Wednesday night we sat up until 1:30 am talking. Then the next day we talked again. (Not just hi, pass the catsup and I'm going to bed). We actually shed tears, and opend our hearts up to each other. Something we have not done in years. We thank you more than you know. Thank you for taking the courage to show your private life to America and most of all, Thank you for being honest. You forced us to be honest with each other. After hundreds of dollars into failed marriage help, you and PBS were the ones who broke into our souls. Thank you, Thank you, Thank you!!! I wish you the very best and hope your life is touched in some way, as you have touched ours.
Dear Mr. Sutherland,
I frankly do not know where to begin...I finished watching part 3 of The Farmer Wife last night and sat there after turning off the television for three quarters of an hour before moving, before making a sound...before realizing that what I had just watched was the most compelling story, and presentation of a story, I have ever witnessed. I feel as if I have lived with Darrel and Juanita.
My Grandfather was a Family Farmer in Indiana. He died when I was 12 and his kids sold everything. He was a man very much like Darrel Buschkoetter. An America hero. I loved working with him in the summers.
Thank you for thinking of this documentary, acting on an idea, and completed the project despite the obstacles. I am reborn in the American way of life and the honored values that make us the great country we are. Thank you so very much Mr. Sutherland...Thank You!
Dear Mr. Sutherland,
First of all, thank you so much for an inspiring, heroic film "The Farmer's Wife". I'm 26, an Art Director working in the Silicon Valley for an internet company. I can't say how much this film has affected me. It really hit the deepest of my emotions. Life these days has made me desentisized to the troubles and hardships of others. It takes a film like yours to really put me back into humanity. With films, and the media constantly bombarding my living room with hyped-up stories, seeing your film has really made me get in touch with my love for people. From here on I can look back in this film to guide me through perils in my life regarding work and relationships.
If I could send a greeting to Mr. BUSCHKOETTERS and his family: "Darryl, you are my newfound hero. Your work ethics, perseverance and morals have changed my life. I have never admired anyone as much as I admire you. You have surpassed rock stars, politicians, sports stars or any tycoon status that I might have admired in the past. Thank you for letting us into your lives. I have some thinking to do. (I just watched the movie 10 minutes ago). From here on I will keep you and your family in mind. I will always pay attention to the issues regarding the farmers of America. I can't thank you enough, and I wish you the best of luck in the future. My deepest regards to Juanita, and your beautiful daughters."
Dear Darrell & Juanita,
Thank you for sharing your story. I was idly watching television when I happened upon your film. I watched out of vague interest at first, but then became caught up in your story. The courage, determination and strength kept me watching.

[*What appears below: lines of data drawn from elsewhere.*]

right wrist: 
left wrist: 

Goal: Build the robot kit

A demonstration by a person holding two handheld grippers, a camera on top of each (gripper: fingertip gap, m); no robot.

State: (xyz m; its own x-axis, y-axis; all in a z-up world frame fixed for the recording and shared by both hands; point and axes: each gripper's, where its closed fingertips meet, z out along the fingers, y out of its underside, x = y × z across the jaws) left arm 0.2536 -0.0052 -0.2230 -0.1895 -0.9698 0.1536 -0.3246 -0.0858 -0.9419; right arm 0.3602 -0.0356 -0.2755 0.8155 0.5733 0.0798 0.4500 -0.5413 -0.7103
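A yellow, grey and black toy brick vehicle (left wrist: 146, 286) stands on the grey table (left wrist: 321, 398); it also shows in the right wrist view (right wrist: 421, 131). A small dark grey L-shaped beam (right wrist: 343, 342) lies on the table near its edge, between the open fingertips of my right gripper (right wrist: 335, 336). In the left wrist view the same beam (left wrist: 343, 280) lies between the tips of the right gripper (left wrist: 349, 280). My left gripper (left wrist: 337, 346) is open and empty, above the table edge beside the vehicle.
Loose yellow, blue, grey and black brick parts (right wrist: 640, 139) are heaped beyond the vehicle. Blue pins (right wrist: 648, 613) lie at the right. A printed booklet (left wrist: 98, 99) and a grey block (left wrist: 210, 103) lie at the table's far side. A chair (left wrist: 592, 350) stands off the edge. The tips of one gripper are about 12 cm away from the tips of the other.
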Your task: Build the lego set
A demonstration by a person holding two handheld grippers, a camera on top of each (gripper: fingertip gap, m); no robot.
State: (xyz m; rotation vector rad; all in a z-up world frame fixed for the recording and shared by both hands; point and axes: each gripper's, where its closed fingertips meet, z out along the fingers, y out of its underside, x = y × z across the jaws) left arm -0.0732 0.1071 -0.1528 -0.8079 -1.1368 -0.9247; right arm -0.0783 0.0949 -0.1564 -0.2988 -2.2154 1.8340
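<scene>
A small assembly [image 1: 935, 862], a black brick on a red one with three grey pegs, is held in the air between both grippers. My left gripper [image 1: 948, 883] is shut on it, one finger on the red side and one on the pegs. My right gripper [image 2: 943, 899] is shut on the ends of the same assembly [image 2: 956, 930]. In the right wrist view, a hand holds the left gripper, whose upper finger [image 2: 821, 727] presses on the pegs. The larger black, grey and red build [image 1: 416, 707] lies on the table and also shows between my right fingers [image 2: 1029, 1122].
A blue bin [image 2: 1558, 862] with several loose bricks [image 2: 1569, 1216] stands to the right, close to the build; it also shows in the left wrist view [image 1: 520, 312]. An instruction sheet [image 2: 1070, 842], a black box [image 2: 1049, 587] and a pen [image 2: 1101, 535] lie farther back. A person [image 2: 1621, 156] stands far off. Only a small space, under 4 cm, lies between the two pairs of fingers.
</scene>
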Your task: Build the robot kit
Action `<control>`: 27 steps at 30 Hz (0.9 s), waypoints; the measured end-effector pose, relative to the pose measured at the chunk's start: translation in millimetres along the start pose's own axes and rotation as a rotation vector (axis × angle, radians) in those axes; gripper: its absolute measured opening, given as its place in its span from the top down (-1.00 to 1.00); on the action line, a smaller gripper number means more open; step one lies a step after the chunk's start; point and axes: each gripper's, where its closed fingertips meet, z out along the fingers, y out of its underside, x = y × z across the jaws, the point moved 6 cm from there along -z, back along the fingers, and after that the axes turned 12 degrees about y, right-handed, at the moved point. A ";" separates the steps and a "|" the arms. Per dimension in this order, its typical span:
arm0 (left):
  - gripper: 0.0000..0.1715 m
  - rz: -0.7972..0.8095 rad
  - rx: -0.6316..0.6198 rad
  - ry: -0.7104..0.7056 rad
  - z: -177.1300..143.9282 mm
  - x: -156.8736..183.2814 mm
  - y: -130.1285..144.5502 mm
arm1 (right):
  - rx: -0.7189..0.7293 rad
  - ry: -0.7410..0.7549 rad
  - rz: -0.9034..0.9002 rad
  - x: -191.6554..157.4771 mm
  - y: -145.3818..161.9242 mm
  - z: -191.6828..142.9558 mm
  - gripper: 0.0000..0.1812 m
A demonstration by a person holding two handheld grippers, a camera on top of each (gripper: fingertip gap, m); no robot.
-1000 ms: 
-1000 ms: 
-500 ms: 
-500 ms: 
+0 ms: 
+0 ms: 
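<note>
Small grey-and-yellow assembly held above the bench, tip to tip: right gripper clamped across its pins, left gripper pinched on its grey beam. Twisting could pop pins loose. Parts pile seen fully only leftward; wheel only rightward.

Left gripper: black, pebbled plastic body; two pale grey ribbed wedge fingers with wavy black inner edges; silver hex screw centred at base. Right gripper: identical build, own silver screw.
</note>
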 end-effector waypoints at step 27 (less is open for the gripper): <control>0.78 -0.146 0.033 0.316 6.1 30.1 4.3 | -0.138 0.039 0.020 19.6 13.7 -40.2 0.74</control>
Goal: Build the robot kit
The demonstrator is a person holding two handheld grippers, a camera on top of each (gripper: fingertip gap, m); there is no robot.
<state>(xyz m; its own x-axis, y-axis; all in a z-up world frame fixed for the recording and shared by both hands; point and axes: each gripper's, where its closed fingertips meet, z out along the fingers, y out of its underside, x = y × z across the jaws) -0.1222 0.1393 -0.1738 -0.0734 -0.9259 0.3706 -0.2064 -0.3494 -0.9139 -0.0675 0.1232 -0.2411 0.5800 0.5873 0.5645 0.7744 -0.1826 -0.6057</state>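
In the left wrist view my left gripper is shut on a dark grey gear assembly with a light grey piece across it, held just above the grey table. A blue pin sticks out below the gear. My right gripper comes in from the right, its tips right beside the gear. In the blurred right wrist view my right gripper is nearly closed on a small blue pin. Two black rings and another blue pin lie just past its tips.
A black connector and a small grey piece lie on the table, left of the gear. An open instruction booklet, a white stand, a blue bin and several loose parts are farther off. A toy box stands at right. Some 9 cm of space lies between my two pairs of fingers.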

I am an African-American single mother. I am faced with adversity every day. Different from yours, but just as compelling. Belief in your dreams, and determination are characteristics that we ALL need to make it in this world. I ached for Juanita when she had to get into her car and drive to your creditors to talk with them about extending your agreement.
I was so moved... but I was also kind of proud... that this woman, this mother, took that on and did it with class and a not-to be-denied, but very polite force. And all for the future of the family and a way of life that you all hold so dear. May your blessings continue. I wish your family much luck, and much love and happiness.
P.S.: Juanita, I think you look really pretty with your hair longer. And I will be following your lead this Halloween in putting together a small party for my daughter and friends.